What needs to be done
Examine each line of the listing below. Copy those in which the string "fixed" appears.

______

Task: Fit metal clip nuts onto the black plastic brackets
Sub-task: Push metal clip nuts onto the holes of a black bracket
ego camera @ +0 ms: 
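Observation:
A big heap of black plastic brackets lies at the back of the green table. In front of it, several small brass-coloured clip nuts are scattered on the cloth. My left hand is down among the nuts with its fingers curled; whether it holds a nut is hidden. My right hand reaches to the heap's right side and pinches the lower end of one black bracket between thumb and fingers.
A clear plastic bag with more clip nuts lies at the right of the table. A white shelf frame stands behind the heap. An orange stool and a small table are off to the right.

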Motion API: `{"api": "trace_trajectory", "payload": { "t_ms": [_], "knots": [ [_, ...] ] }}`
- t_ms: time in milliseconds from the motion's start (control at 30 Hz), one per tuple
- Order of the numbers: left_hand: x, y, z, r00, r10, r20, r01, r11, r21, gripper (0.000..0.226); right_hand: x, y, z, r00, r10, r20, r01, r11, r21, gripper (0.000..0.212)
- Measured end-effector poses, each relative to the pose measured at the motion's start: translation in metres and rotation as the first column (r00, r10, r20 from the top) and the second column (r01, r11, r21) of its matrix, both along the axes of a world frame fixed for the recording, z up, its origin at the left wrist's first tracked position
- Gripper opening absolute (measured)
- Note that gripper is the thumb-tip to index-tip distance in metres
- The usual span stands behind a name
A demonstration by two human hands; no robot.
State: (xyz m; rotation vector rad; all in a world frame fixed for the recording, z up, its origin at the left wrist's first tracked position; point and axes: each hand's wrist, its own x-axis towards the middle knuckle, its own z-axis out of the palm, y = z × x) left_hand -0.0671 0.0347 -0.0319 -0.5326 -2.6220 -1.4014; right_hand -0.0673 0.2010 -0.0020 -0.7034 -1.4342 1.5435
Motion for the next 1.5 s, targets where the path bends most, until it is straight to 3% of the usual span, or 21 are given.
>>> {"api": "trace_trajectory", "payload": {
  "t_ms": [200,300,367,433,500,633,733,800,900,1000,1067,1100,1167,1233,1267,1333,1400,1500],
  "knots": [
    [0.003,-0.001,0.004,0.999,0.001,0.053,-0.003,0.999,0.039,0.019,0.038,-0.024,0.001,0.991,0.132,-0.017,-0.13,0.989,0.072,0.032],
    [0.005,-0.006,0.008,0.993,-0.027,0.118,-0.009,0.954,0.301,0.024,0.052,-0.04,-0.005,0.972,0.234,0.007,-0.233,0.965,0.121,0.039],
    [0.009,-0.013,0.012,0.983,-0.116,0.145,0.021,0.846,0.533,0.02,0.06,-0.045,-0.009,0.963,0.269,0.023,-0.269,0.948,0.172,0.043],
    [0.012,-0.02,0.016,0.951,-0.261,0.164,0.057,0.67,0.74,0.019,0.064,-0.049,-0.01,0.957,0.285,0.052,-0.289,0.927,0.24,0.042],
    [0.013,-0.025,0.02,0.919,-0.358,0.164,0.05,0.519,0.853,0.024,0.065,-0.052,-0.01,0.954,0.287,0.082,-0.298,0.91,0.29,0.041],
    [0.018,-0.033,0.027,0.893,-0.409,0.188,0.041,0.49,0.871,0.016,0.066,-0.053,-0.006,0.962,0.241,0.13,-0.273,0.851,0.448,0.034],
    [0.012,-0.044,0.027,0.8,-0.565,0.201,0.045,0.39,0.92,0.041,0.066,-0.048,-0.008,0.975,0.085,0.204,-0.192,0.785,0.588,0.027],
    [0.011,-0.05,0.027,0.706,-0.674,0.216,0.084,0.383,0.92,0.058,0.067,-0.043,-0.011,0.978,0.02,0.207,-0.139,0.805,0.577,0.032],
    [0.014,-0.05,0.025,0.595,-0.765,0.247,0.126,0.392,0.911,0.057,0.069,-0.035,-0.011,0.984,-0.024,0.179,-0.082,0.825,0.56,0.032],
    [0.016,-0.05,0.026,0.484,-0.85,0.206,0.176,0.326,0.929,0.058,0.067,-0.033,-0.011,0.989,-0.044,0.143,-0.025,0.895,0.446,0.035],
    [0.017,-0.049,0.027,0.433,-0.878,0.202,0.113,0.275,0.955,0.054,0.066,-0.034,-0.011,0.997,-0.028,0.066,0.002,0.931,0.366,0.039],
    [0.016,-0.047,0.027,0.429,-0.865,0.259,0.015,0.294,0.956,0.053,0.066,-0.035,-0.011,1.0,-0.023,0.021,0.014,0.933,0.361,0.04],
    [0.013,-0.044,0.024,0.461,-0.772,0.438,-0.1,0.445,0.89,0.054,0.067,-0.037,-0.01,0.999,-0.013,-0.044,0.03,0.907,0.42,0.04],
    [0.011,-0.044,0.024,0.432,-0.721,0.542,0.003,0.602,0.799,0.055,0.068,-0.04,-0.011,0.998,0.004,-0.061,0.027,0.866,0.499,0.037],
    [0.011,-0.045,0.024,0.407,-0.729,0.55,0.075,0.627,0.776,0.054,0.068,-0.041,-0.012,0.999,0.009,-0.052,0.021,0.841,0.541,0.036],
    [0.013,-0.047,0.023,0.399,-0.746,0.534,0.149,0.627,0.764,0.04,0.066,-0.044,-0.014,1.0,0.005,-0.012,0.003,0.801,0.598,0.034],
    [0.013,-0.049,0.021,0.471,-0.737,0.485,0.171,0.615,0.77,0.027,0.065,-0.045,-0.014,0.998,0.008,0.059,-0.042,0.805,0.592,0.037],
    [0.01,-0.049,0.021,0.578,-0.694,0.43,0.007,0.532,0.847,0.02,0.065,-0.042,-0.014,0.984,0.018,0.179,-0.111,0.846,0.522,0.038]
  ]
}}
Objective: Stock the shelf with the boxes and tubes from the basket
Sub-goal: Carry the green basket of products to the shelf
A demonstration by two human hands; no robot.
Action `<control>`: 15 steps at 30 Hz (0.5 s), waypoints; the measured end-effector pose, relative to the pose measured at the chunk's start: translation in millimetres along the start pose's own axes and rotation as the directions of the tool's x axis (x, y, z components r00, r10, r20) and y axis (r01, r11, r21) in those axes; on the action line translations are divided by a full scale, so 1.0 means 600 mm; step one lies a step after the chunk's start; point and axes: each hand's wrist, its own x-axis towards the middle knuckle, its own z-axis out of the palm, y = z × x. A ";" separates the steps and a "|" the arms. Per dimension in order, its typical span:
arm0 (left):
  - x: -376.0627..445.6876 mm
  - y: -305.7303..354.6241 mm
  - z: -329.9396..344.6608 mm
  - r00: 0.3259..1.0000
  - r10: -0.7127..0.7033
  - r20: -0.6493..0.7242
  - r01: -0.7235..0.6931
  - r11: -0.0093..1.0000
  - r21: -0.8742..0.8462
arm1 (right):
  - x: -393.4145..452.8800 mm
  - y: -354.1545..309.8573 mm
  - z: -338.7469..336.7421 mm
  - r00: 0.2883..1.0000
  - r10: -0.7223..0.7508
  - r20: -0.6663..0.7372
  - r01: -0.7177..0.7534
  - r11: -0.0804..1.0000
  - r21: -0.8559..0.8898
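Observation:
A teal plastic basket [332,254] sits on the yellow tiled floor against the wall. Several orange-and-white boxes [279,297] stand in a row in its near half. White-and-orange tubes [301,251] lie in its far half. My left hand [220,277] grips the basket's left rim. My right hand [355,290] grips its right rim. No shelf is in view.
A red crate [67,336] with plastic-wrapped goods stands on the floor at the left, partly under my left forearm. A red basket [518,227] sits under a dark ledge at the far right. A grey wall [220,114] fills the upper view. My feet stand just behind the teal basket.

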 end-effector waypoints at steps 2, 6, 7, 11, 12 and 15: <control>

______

Exercise output
- Measured end-effector poses, each relative to the pose measured at the motion's start: translation in metres and rotation as the first column (r00, r10, r20 from the top) and the second column (r01, r11, r21) of its matrix, both along the axes of a world frame fixed for the recording, z up, its origin at the left wrist's first tracked position
State: (xyz m; rotation vector rad; all in a world frame fixed for the recording, z up, its origin at the left wrist's first tracked position; point and axes: each hand's wrist, its own x-axis towards the middle knuckle, its own z-axis out of the palm, y = z × x) left_hand -0.0671 0.0347 -0.0319 -0.5326 -2.6220 -1.4014; right_hand -0.0673 0.2010 -0.0020 -0.7034 -1.4342 1.5435

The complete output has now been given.